> [Exercise brief]: Print the data in full, exactly as it reads.

######

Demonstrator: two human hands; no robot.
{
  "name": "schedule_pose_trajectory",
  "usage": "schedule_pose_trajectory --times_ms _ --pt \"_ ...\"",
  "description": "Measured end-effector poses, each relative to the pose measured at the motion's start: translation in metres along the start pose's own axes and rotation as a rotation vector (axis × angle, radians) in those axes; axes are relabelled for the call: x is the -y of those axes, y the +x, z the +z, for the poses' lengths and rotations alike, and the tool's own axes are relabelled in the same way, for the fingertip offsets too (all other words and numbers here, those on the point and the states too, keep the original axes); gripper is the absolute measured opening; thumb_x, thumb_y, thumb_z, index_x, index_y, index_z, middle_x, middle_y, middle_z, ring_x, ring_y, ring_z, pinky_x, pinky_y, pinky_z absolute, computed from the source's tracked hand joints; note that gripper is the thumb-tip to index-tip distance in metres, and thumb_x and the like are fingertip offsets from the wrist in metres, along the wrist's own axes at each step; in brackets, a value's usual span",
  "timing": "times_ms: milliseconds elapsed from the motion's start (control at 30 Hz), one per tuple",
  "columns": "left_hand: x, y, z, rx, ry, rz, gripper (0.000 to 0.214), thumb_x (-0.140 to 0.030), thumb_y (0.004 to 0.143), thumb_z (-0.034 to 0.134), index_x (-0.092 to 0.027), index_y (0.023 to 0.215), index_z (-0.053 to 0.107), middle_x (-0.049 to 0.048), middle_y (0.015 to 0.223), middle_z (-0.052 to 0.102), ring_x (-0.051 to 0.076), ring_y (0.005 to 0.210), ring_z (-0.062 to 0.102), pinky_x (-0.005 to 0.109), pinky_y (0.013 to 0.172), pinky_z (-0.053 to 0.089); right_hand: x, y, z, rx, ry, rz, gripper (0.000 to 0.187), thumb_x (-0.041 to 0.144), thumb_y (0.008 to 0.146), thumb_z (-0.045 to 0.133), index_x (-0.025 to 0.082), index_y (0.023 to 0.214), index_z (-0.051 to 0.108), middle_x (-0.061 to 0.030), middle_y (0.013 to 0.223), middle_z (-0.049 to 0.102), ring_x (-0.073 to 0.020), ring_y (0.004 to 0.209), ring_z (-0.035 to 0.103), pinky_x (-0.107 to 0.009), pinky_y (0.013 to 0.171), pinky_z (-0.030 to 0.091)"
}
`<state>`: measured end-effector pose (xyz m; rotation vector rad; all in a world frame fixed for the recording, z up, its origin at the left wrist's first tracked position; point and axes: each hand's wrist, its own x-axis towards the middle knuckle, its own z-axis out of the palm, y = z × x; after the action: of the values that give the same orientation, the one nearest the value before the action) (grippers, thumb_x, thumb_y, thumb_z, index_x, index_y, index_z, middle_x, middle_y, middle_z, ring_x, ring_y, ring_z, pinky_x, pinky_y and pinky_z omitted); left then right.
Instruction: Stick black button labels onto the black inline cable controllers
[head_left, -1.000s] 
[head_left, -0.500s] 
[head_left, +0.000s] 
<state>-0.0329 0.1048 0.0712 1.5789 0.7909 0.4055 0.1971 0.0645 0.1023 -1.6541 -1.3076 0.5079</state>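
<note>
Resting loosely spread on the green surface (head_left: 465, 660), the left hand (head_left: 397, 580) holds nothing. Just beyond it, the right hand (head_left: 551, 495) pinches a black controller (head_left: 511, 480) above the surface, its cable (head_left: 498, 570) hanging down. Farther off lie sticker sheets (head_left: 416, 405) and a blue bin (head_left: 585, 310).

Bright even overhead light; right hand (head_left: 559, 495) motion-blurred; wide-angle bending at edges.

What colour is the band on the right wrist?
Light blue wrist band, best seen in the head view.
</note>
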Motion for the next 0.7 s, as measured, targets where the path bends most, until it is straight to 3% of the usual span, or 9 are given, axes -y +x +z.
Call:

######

> [Answer to this task]:
Demonstrator: two human hands; no robot.
{
  "name": "schedule_pose_trajectory",
  "usage": "schedule_pose_trajectory --times_ms _ --pt \"_ ...\"",
  "description": "Measured end-effector poses, each relative to the pose measured at the motion's start: translation in metres along the start pose's own axes and rotation as a rotation vector (axis × angle, radians) in those axes; axes are relabelled for the call: x is the -y of those axes, y the +x, z the +z, for the poses' lengths and rotations alike, and the tool's own axes are relabelled in the same way, for the fingertip offsets too (all other words and numbers here, those on the point and the states too, keep the original axes); gripper is the absolute measured opening; thumb_x, thumb_y, thumb_z, index_x, index_y, index_z, middle_x, middle_y, middle_z, ring_x, ring_y, ring_z, pinky_x, pinky_y, pinky_z absolute, computed from the source's tracked hand joints; note that gripper is the thumb-tip to index-tip distance in metres, and thumb_x and the like are fingertip offsets from the wrist in metres, along the wrist's own axes at each step; in brackets, a value's usual span",
  "timing": "times_ms: milliseconds elapsed from the motion's start (control at 30 Hz), one per tuple",
  "columns": "left_hand: x, y, z, rx, ry, rz, gripper (0.000 to 0.214), thumb_x (-0.140 to 0.030), thumb_y (0.004 to 0.143), thumb_z (-0.034 to 0.134), index_x (-0.092 to 0.027), index_y (0.023 to 0.215), index_z (-0.053 to 0.107), middle_x (-0.049 to 0.048), middle_y (0.015 to 0.223), middle_z (-0.052 to 0.102), ring_x (-0.051 to 0.076), ring_y (0.005 to 0.210), ring_z (-0.062 to 0.102), pinky_x (-0.005 to 0.109), pinky_y (0.013 to 0.172), pinky_z (-0.053 to 0.089); right_hand: x, y, z, rx, ry, rz, gripper (0.000 to 0.187), thumb_x (-0.041 to 0.144), thumb_y (0.008 to 0.146), thumb_z (-0.045 to 0.133), index_x (-0.025 to 0.082), index_y (0.023 to 0.214), index_z (-0.051 to 0.108), middle_x (-0.061 to 0.030), middle_y (0.013 to 0.223), middle_z (-0.049 to 0.102), ring_x (-0.073 to 0.020), ring_y (0.004 to 0.209), ring_z (-0.035 to 0.103), pinky_x (-0.107 to 0.009), pinky_y (0.013 to 0.171), pinky_z (-0.030 to 0.091)"
}
`<state>`: measured end-effector pose (xyz m; rotation vector rad; all in a world frame fixed for the recording, z up, its origin at the left wrist's first tracked position; point and axes: each hand's wrist, its own x-axis towards the middle knuckle, its own z-axis out of the palm, y = z × x; after the action: of the values that give the same orientation, the one nearest the value before the action) (grippers, thumb_x, thumb_y, thumb_z, index_x, index_y, index_z, middle_x, middle_y, middle_z, ring_x, ring_y, ring_z, pinky_x, pinky_y and pinky_z omitted); left then right.
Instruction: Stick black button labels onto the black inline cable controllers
[head_left, -1.000s] 
[head_left, -0.500s] 
[head_left, +0.000s] 
<state>-0.0329 0.1048 0.0712 1.5789 0.7909 0.4055 0.1971 0.0645 0.1023 -1.6541 -1.3076 0.5079</state>
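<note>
Resting loosely spread on the green surface (head_left: 465, 660), the left hand (head_left: 397, 580) holds nothing. Just beyond it, the right hand (head_left: 551, 495) pinches a black controller (head_left: 511, 480) above the surface, its cable (head_left: 498, 570) hanging down. Farther off lie sticker sheets (head_left: 416, 405) and a blue bin (head_left: 585, 310).

Bright even overhead light; right hand (head_left: 559, 495) motion-blurred; wide-angle bending at edges.

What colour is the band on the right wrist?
Light blue wrist band, best seen in the head view.
</note>
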Motion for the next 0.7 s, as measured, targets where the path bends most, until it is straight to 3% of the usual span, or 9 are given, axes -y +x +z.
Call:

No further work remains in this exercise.